Lunizz CTF

Lunizz CTF - THM

Run a scan to see what services are running. Once it's done, look at it: an exposed DB surely looks interesting. Default credentials don't seem to work, and we have no known exploit to run against the SSH server, so let's just focus on the HTTP server for now. Running a directory buster reveals some interesting files and directories, mainly:

  1. interesting.txt, where we can find credentials for the DB;
  2. whatever, which doesn't seem to be accessible for some DB error right now.

Let's log in the DB server using the credentials. There are two databases, and the second one has an interesting name. It only contains one table, which contains a single value that determines whether or not we can access the "whatever" page. Modify it to 1 (aka, true) and access the page. Now you can run commands as user "www-data", so use this awesome feature to get a reverse shell back to your machine.

Once you have a shell, you will easily notice there isn't much you can do as www-data. There is a single, interesting directory in the root folder, /proct, which contains a python executable suggesting that the password for user "adam" is in rockyou.txt, but that it has also been previously encoded with ascii and base64, and also contains the hash of the password. To find out what the password is, let's build a small python script to turn rockyou in a new wordlist which is ASCII and b64 encoded. My script was the following one:

import base64


with open('/usr/share/wordlists/rockyou.txt', encoding='latin-1') as fp:
line = fp.readline()
while line:
bpass = base64.b64encode(line.strip().encode('ascii','ignore'))
print(bpass)
line = fp.readline()

Run it as:

python3 exploit.py > new_wordlist

And then use this wordlist with john to crack the hash. Remember, the result given by john is the base64 encoding of the answer, so be sure to decode it before using it to change user to "adam".

Once you have a shell as adam, enumerate your home folder thoroughly, there is a Google Maps link that helps you find out what mason's password is. TIP: it's not the place, it's what you can see in the sky. Besides being called aurora borealis it has another couple of names, so be sure to try those as well ;)

Change user to mason with his password and grab your first flag. 
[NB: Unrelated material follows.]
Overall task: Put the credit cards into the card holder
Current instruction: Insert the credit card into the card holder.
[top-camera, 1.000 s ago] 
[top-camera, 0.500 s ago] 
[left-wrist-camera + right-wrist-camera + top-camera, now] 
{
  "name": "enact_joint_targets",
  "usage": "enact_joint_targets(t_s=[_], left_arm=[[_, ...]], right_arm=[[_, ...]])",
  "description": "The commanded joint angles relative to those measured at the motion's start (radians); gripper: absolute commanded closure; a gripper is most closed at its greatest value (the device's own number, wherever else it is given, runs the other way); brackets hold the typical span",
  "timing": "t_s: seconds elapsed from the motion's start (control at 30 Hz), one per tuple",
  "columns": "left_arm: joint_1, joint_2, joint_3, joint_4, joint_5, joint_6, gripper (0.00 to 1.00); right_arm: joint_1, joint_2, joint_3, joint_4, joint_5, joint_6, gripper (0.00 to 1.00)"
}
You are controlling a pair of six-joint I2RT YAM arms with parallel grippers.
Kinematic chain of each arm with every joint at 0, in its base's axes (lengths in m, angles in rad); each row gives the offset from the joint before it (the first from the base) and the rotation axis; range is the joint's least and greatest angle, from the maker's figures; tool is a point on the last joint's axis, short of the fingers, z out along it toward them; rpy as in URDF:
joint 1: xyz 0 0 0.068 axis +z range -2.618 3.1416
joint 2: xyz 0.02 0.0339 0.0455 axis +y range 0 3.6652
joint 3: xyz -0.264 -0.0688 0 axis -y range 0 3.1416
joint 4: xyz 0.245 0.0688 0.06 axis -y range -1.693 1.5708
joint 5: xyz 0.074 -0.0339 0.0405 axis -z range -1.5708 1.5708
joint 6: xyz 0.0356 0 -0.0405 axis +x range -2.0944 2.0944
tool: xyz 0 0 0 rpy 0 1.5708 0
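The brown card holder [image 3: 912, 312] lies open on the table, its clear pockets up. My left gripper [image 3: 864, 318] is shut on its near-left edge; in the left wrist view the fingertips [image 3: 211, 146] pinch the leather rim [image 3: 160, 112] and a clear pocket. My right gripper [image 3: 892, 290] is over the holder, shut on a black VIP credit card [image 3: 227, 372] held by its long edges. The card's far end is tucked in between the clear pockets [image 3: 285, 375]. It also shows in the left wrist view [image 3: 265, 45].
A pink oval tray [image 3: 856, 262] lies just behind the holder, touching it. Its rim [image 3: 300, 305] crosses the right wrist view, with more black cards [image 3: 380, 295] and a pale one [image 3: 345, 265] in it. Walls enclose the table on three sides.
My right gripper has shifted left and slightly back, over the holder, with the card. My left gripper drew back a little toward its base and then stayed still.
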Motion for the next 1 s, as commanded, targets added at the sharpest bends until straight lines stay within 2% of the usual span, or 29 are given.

Notice there is a service running on port 8080 which seems to allow you to run some predefined commands if you give it some password and the command itself as part of a POST body. This is a bit of a leap of faith (AC fans, this is for you), but try giving it mason's password and the command "passwd", by running:

curl -d "password=<not aurora borealis>&cmdtype=passwd" -X POST localhost:8080

It says it changed the password. The knowledge that you are playing a CTF whose primary purpose is for you to gain root access suggests this means it changed the root password, and what else could it change it to if not mason's password itself? "su root" and get the last flag, you are done and ready to move on with your hacking journey!